Quem ganha, quem perde com o cenário atual

O retrato desenhado pela Gerp interessa diretamente aos partidos de centro-direita e direita. A constatação de que Renan Santos, Zema e Caiado alimentam, no segundo turno, majoritariamente a candidatura de Flávio Bolsonaro tende a acelerar negociações por alianças formais e palanques conjuntos ainda no primeiro turno.

Para o PT e siglas aliadas à esquerda, o desafio é duplo. De um lado, o governo precisa reduzir a desaprovação e entregar resultados econômicos visíveis até 2026. De outro, a campanha terá de falar para além da base histórica do partido, mirando o eleitor moderado que hoje oscila ou se declara cansado da polarização.

Entre eleitores e setores produtivos, o efeito imediato é a incerteza. O empate técnico recorrente indica que o país pode chegar novamente à véspera do segundo turno sem clareza sobre o vencedor, o que aumenta a volatilidade política e pressiona o debate público sobre estabilidade institucional.

Próximos capítulos de uma disputa aberta

A tendência, nos próximos meses, é que novas pesquisas de intenção de voto mantenham a disputa em patamar semelhante, com oscilações dentro da margem de erro. A persistência de rejeição alta a Lula e a Flávio Bolsonaro abre espaço, em tese, para candidaturas alternativas, embora, até aqui, nenhum nome fora desse eixo tenha rompido a barreira da competitividade.

Campanhas e marqueteiros já trabalham com um diagnóstico comum: vencerá quem conseguir reduzir a própria rejeição sem inflar ainda mais a rejeição do adversário. Em um ambiente saturado por confrontos desde 2018, a capacidade de dialogar com o eleitor cansado da guerra política pode ser decisiva.

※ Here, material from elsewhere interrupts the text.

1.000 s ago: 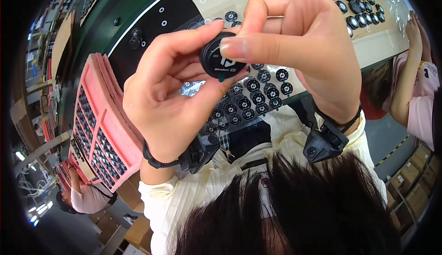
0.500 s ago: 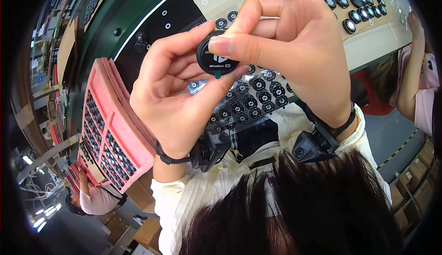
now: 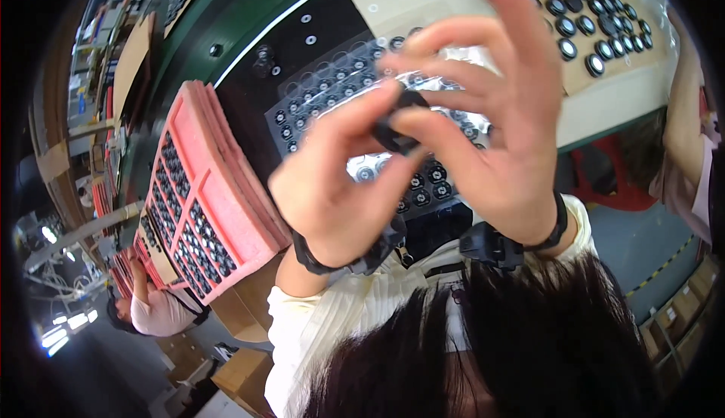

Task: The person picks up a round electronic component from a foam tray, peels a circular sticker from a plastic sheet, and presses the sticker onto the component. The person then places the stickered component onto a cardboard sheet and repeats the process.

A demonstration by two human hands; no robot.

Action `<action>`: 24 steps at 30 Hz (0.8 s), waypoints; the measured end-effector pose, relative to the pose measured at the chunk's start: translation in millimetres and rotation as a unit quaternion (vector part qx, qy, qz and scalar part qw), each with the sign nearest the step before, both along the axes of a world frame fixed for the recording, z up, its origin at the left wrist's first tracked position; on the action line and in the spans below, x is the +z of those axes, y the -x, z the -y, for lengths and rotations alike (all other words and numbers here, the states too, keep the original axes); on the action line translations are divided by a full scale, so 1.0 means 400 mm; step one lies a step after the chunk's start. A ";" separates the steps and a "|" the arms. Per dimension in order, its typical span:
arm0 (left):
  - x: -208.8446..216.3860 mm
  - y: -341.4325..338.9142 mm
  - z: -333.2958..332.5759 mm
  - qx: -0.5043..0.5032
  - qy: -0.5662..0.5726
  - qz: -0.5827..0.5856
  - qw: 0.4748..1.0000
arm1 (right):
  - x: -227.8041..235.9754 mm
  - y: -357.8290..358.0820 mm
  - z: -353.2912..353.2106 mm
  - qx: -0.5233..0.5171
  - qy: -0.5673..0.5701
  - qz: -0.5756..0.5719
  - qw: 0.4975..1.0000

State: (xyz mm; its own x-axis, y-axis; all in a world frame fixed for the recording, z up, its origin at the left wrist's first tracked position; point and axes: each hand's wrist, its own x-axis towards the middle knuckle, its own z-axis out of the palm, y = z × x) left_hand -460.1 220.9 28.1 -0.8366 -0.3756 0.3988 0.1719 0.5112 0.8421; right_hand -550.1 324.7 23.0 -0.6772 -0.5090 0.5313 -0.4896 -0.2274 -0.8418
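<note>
A black round disc [image 3: 396, 132], tilted nearly edge-on and blurred, is held up above the table between my two hands. My left hand [image 3: 332, 184] has its thumb and fingertips closed on the disc's left side. The thumb of my right hand [image 3: 513, 131] presses the disc's right side, and its other fingers fan out above, smeared by motion. Below the hands lies a clear sheet of round black stickers [image 3: 440, 190], partly covered by them and glossy with glare. I cannot make out the disc's printed face from this angle.
To the left, stacked pink foam trays [image 3: 253, 248] hold many small black parts. Several black round discs [image 3: 565, 27] sit on brown cardboard at the upper right. White rings [image 3: 310, 40] dot a black mat. Co-workers are at the right edge [image 3: 683, 123] and lower left [image 3: 162, 312].
Both hands have moved rightward in the picture, and the disc has turned from face-up to nearly edge-on. The right hand's fingers have spread. More of the sticker sheet shows at the left.
</note>
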 end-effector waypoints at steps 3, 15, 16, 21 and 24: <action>0.011 -0.028 0.019 -0.038 0.012 0.087 0.995 | -0.020 0.004 0.004 0.019 0.012 -0.032 0.999; -0.133 -0.015 0.602 0.101 -0.192 0.360 0.907 | -0.170 0.095 -0.112 -0.116 -0.112 0.026 0.987; -0.153 0.000 0.602 0.102 -0.193 0.360 0.907 | -0.171 0.098 -0.108 -0.113 -0.124 0.030 0.985; -0.241 0.072 0.568 0.121 0.089 0.263 0.953 | -0.166 0.092 -0.090 -0.093 -0.150 0.026 0.984; -0.261 0.077 0.542 0.111 0.078 0.281 0.950 | -0.150 0.085 -0.084 -0.088 -0.177 0.004 0.980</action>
State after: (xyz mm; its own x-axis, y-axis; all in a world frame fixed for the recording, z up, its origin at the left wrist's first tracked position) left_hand -490.8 4.0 -76.2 -0.8410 -0.5405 -0.0216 -0.4087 0.6087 0.6800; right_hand -584.1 358.5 -36.9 -0.7741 -0.5357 0.3372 -0.4887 0.1672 -0.8563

O TSE segue exigindo registro e transparência de metodologia, o que garante rastreabilidade aos números. A disputa, porém, se define nas ruas, nas redes e nos debates que ainda virão. Até lá, a mensagem dos dados da Gerp é clara: o Brasil entra na campanha de 2026 dividido ao meio, sem vantagem segura para nenhum lado.

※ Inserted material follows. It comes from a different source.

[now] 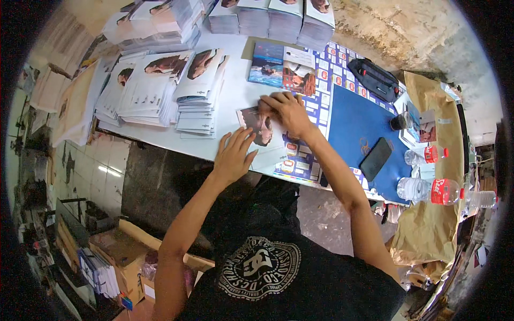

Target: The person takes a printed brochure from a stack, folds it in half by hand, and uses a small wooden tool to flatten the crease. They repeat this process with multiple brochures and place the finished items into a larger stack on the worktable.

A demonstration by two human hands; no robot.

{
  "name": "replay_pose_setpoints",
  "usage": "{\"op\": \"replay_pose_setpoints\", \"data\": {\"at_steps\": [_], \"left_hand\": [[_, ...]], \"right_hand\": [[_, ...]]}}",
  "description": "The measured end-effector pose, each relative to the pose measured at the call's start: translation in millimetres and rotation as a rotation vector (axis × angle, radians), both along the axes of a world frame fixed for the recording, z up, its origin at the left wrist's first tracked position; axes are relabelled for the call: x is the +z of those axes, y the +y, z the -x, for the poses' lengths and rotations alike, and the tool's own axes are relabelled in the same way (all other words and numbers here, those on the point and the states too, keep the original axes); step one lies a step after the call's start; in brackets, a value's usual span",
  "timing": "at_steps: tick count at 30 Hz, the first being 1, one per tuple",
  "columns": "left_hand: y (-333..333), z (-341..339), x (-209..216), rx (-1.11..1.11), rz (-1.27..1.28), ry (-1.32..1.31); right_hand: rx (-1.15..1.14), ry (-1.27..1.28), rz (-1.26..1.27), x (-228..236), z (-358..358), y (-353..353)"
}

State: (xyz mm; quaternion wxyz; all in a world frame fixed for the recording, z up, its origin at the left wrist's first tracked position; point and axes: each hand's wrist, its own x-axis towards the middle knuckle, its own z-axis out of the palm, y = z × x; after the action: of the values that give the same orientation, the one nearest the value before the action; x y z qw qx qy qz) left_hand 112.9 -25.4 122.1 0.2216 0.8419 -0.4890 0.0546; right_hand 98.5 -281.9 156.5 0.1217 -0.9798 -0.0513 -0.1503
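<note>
A white booklet (267,152) with a dark-haired portrait on its cover lies at the table's front edge, turned sideways to me. My left hand (234,155) rests at its left side, fingers stretched out and spread, thumb near the cover. Over its far right part my right hand (289,115) is bent, the fingers curled down onto the cover and hiding part of the picture. Whether the right fingertips pinch an edge is hidden. Just beyond that hand lie a blue picture booklet (266,65) and a printed sheet (300,72).
Portrait booklets stand in piles (155,88) at left, with taller stacks (270,21) behind. On the right are a blue mat (348,123), a black phone (376,159), a dark cup (400,121), plastic bottles (428,191), a black bag (373,79) and brown paper (428,230).
</note>
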Motion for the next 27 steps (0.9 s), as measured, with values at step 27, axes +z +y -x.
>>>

O que é a pesquisa Gerp para presidente em 2026?

É um levantamento nacional de intenção de voto para a eleição presidencial de 2026, feito com 2.000 eleitores entre 15 e 20 de junho, com margem de erro de 2,19 pontos.

Quem lidera hoje a pesquisa para presidente em 2026?

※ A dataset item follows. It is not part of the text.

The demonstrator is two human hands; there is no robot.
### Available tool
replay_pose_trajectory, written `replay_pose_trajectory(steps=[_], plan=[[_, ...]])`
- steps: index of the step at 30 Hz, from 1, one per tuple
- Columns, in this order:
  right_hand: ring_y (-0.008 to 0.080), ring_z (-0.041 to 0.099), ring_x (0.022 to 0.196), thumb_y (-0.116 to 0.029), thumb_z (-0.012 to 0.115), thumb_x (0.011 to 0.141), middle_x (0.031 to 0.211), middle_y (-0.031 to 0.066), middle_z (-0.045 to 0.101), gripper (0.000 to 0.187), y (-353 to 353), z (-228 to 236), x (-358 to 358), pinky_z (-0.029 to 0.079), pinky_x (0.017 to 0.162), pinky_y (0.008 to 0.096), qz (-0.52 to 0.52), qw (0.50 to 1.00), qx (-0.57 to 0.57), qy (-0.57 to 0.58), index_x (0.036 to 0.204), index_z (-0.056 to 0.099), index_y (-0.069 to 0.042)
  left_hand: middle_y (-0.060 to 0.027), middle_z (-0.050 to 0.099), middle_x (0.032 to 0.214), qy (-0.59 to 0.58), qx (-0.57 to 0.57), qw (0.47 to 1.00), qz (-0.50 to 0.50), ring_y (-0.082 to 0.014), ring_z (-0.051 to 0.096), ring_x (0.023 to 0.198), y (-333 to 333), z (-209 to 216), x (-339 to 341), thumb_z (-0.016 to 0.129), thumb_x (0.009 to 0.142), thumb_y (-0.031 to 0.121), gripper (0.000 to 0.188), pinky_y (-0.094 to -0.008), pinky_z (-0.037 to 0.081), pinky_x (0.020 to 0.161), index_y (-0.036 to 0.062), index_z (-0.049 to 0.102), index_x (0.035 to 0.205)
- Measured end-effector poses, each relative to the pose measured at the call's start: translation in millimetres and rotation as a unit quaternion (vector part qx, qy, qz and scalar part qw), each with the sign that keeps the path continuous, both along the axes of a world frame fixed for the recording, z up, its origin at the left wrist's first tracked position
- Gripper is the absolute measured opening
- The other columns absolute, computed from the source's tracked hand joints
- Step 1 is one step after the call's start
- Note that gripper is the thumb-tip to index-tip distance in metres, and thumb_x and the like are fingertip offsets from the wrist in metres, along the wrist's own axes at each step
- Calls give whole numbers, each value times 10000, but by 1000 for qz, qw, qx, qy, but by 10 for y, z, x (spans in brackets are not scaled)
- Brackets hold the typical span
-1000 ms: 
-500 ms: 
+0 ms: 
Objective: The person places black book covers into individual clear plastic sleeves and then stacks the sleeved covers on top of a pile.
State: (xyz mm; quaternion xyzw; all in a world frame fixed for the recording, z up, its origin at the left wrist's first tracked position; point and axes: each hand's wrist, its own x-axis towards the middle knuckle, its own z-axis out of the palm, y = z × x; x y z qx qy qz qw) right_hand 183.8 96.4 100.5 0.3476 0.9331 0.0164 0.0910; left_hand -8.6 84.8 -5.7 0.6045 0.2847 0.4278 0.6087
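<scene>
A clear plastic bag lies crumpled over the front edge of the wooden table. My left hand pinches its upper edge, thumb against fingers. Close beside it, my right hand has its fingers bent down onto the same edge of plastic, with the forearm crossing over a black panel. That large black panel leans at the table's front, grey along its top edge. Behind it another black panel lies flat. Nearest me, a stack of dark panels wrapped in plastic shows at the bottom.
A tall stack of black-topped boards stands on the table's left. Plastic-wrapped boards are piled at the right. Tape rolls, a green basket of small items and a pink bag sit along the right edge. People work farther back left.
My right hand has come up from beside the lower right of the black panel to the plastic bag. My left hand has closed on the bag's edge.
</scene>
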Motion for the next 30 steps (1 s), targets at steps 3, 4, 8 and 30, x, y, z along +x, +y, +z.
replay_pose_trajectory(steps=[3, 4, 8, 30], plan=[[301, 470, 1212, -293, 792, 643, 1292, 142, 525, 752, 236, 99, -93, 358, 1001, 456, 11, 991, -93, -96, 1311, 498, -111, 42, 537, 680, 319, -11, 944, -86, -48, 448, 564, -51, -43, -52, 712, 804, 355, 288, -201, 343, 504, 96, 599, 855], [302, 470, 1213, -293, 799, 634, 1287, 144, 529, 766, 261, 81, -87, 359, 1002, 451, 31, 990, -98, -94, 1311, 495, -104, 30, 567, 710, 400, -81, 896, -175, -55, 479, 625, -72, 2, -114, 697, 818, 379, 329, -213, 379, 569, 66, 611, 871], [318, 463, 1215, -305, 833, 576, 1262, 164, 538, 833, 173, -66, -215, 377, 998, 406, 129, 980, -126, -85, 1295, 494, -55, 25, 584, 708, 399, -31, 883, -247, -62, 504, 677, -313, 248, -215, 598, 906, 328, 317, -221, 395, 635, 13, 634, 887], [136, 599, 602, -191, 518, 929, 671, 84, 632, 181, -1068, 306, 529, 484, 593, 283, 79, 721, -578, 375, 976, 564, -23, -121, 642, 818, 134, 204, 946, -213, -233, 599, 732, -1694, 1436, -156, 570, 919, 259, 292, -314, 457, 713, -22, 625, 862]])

No primeiro turno, Lula tem 37% e Flávio Bolsonaro 34%, em empate técnico. No segundo turno, Flávio aparece com 41,5% e Lula com 40,2%, também em empate técnico.

Qual é a rejeição de Lula e de Flávio Bolsonaro?

Segundo a Gerp, 48% dizem que não votariam em Lula de jeito nenhum. A rejeição de Flávio Bolsonaro é de 44%.

Como a desaprovação do governo Lula influencia a disputa?

Lula enfrenta 50% de desaprovação, patamar que limita seu crescimento e ajuda a explicar a dificuldade de ampliar votos no segundo turno.

A pesquisa para presidente em 2026 é confiável?

A pesquisa tem margem de erro de 2,19 pontos percentuais, grau de confiança de 95% e está registrada no TSE sob o número BR-09657/2026.